* EXERCISE GOAL
Give back each line below verbatim.

* STUDY MATERIAL

==================================================

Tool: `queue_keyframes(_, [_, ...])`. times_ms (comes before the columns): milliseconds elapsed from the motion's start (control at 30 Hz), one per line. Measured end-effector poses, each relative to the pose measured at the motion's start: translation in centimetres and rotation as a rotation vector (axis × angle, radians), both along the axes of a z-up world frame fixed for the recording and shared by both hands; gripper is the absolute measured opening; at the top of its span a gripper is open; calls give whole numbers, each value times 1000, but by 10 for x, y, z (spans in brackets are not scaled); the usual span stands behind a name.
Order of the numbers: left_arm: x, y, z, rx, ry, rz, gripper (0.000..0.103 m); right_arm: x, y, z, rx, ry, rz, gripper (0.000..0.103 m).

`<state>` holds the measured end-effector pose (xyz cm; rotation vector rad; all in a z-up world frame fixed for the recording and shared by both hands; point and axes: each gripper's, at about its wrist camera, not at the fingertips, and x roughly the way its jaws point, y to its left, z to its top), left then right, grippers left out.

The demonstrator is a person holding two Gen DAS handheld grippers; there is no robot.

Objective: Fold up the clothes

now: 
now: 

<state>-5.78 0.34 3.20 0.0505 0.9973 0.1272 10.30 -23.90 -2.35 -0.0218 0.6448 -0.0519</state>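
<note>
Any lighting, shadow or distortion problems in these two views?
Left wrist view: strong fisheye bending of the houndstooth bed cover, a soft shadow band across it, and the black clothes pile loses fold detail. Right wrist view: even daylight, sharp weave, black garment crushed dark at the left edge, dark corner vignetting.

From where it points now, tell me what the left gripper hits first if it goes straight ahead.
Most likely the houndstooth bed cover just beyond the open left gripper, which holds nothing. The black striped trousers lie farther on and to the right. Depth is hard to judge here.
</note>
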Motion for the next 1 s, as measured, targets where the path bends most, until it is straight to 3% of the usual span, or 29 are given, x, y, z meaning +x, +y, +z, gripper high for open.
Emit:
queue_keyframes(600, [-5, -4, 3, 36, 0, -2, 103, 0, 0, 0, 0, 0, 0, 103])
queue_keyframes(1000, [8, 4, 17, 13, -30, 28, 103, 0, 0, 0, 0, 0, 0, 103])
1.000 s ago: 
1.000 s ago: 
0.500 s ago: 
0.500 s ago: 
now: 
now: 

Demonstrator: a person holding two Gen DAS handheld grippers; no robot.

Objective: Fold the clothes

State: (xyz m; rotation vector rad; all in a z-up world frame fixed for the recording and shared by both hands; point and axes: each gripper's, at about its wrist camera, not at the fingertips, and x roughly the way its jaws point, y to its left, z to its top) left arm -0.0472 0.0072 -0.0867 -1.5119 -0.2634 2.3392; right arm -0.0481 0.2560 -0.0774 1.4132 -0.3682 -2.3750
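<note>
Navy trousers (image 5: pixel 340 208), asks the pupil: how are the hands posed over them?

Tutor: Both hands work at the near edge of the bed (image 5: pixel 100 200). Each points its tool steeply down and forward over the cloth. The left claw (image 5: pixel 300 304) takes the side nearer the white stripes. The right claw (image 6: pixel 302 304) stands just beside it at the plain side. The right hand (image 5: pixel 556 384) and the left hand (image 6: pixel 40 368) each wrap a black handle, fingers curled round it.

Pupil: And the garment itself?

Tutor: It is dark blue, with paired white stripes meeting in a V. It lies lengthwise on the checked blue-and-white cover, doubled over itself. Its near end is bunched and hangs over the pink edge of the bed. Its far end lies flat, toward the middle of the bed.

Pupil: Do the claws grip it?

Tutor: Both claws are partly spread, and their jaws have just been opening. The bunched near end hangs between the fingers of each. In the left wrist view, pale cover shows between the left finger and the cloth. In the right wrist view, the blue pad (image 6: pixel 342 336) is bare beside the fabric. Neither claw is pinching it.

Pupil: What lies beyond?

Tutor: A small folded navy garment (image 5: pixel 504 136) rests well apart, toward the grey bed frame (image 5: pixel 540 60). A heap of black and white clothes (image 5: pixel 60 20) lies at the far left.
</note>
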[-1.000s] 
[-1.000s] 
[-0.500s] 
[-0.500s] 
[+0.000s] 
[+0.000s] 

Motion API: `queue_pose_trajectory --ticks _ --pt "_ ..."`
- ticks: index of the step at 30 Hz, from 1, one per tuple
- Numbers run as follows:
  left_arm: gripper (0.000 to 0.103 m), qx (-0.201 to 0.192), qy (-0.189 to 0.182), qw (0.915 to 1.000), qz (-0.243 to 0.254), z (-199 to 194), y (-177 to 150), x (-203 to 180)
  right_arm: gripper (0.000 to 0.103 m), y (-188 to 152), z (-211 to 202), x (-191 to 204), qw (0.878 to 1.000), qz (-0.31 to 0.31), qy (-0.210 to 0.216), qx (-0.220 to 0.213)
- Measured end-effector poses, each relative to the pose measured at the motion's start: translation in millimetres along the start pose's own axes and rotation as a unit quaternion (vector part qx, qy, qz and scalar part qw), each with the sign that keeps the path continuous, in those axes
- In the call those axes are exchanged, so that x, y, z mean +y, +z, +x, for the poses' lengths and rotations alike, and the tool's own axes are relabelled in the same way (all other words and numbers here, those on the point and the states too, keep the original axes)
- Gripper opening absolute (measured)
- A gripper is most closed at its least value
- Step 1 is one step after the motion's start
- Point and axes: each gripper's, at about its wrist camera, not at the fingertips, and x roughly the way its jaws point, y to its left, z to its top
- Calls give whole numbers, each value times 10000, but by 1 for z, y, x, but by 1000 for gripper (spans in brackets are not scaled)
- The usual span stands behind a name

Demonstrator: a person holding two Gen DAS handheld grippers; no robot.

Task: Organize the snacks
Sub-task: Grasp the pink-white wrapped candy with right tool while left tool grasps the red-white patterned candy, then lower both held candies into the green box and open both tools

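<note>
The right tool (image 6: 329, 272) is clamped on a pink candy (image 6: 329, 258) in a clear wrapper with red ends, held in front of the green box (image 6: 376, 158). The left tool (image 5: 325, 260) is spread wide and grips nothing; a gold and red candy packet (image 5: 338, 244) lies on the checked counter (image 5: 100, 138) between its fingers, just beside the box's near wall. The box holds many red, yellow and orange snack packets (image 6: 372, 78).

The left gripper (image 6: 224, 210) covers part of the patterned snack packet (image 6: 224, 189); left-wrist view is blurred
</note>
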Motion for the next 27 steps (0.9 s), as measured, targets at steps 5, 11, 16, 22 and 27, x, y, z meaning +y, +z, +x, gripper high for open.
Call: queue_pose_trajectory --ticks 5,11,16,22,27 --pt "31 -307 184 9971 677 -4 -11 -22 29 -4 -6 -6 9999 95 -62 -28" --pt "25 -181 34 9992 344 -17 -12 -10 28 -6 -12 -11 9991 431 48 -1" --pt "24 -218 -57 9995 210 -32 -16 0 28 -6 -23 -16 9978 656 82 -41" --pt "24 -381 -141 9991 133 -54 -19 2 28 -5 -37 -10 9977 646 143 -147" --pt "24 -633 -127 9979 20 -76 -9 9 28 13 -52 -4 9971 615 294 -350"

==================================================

* FINISHED TASK
Tool: `queue_keyframes(_, [_, ...])`. times_ms (comes before the columns): milliseconds elapsed from the motion's start (control at 30 Hz), one per line. Measured end-effector poses, each relative to the pose measured at the motion's start: translation in centimetres and rotation as a rotation vector (axis × angle, radians), both along the axes of a z-up world frame fixed for the recording and shared by both hands; gripper is the absolute measured opening; at the top of its span a gripper is open; calls give whole numbers, each value times 1000, but by 10 for x, y, z (spans in brackets are not scaled); the usual span stands behind a name.
Order of the numbers: left_arm: x, y, z, rx, ry, rz, gripper (0.000..0.103 m); right_arm: x, y, z, rx, ry, rz, gripper (0.000..0.103 m).

`<state>` holds the measured end-effector pose (xyz cm; rotation vector rad; all in a z-up world frame fixed for the recording and shared by both hands; point and axes: each gripper's, at about its wrist camera, not at the fingertips, and x roughly the way its jaws point, y to its left, z to its top), left then right, grippers left out.

The demonstrator is a person holding two Gen DAS handheld grippers; there is no robot.

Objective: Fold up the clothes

now: 
now: 

<state>-5.78 0.34 3.20 0.0505 0.9973 0.1272 10.30 -23.90 -2.35 -0.0218 0.6448 -0.0519</state>
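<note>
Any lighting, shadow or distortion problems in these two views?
Left wrist view: strong fisheye bending of the houndstooth bed cover, a soft shadow band across it, and the black clothes pile loses fold detail. Right wrist view: even daylight, sharp weave, black garment crushed dark at the left edge, dark corner vignetting.

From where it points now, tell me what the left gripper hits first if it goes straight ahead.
Most likely the houndstooth bed cover just beyond the open left gripper, which holds nothing. The black striped trousers lie farther on and to the right. Depth is hard to judge here.
</note>
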Motion for the next 1 s, as measured, targets where the path bends most, until it is straight to 3% of the usual span, or 29 are given, x, y, z meaning +x, +y, +z, gripper high for open.
Emit:
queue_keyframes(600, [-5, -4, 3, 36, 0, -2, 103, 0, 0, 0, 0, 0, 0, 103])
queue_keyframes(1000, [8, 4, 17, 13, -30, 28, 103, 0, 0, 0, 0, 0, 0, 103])
1.000 s ago: 
1.000 s ago: 
0.500 s ago: 
0.500 s ago: 
now: 
now: 

Demonstrator: a person holding two Gen DAS handheld grippers; no robot.

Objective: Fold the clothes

State: (xyz m; rotation vector rad; all in a z-up world frame fixed for the recording and shared by both hands; point and axes: each gripper's, at about its wrist camera, not at the fingertips, and x roughly the way its jaws point, y to its left, z to its top) left arm -0.0472 0.0072 -0.0867 -1.5119 -0.2634 2.3392; right arm -0.0481 0.2560 -0.0774 1.4132 -0.3682 -2.3750
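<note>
Navy trousers (image 5: pixel 340 208), asks the pupil: how are the hands posed over them?

Tutor: Both hands work at the near edge of the bed (image 5: pixel 100 200). Each points its tool steeply down and forward over the cloth. The left claw (image 5: pixel 300 304) takes the side nearer the white stripes. The right claw (image 6: pixel 302 304) stands just beside it at the plain side. The right hand (image 5: pixel 556 384) and the left hand (image 6: pixel 40 368) each wrap a black handle, fingers curled round it.

Pupil: And the garment itself?

Tutor: It is dark blue, with paired white stripes meeting in a V. It lies lengthwise on the checked blue-and-white cover, doubled over itself. Its near end is bunched and hangs over the pink edge of the bed. Its far end lies flat, toward the middle of the bed.

Pupil: Do the claws grip it?

Tutor: Both claws are partly spread, and their jaws have just been opening. The bunched near end hangs between the fingers of each. In the left wrist view, pale cover shows between the left finger and the cloth. In the right wrist view, the blue pad (image 6: pixel 342 336) is bare beside the fabric. Neither claw is pinching it.

Pupil: What lies beyond?

Tutor: A small folded navy garment (image 5: pixel 504 136) rests well apart, toward the grey bed frame (image 5: pixel 540 60). A heap of black and white clothes (image 5: pixel 60 20) lies at the far left.
</note>
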[-1.000s] 
[-1.000s] 
[-0.500s] 
[-0.500s] 
[+0.000s] 
[+0.000s] 

Motion API: `queue_pose_trajectory --ticks _ --pt "_ ..."`
- ticks: index of the step at 30 Hz, from 1, one per tuple
- Numbers run as follows:
  left_arm: gripper (0.000 to 0.103 m), qx (-0.201 to 0.192), qy (-0.189 to 0.182), qw (0.915 to 1.000), qz (-0.243 to 0.254), z (-199 to 194), y (-177 to 150), x (-203 to 180)
  right_arm: gripper (0.000 to 0.103 m), y (-188 to 152), z (-211 to 202), x (-191 to 204), qw (0.878 to 1.000), qz (-0.31 to 0.31), qy (-0.210 to 0.216), qx (-0.220 to 0.213)
- Measured end-effector poses, each relative to the pose measured at the motion's start: translation in millimetres along the start pose's own axes and rotation as a unit quaternion (vector part qx, qy, qz and scalar part qw), each with the sign that keeps the path continuous, in those axes
- In the call those axes are exchanged, so that x, y, z mean +y, +z, +x, for the poses' lengths and rotations alike, and the tool's own axes are relabelled in the same way (all other words and numbers here, those on the point and the states too, keep the original axes)
- Gripper opening absolute (measured)
- A gripper is most closed at its least value
- Step 1 is one step after the motion's start
- Point and axes: each gripper's, at about its wrist camera, not at the fingertips, and x roughly the way its jaws point, y to its left, z to its top
- Calls give whole numbers, each value times 10000, but by 1 for z, y, x, but by 1000 for gripper (spans in brackets are not scaled)
- The usual span stands behind a name

Demonstrator: a person holding two Gen DAS handheld grippers; no robot.

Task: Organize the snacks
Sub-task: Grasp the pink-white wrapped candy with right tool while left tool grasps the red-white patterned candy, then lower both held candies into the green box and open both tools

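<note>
The right tool (image 6: 329, 272) is clamped on a pink candy (image 6: 329, 258) in a clear wrapper with red ends, held in front of the green box (image 6: 376, 158). The left tool (image 5: 325, 260) is spread wide and grips nothing; a gold and red candy packet (image 5: 338, 244) lies on the checked counter (image 5: 100, 138) between its fingers, just beside the box's near wall. The box holds many red, yellow and orange snack packets (image 6: 372, 78).

The left gripper (image 6: 224, 210) covers part of the patterned snack packet (image 6: 224, 189); left-wrist view is blurred
</note>
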Motion for the next 27 steps (0.9 s), as measured, targets at steps 5, 11, 16, 22 and 27, x, y, z meaning +y, +z, +x, gripper high for open.
Call: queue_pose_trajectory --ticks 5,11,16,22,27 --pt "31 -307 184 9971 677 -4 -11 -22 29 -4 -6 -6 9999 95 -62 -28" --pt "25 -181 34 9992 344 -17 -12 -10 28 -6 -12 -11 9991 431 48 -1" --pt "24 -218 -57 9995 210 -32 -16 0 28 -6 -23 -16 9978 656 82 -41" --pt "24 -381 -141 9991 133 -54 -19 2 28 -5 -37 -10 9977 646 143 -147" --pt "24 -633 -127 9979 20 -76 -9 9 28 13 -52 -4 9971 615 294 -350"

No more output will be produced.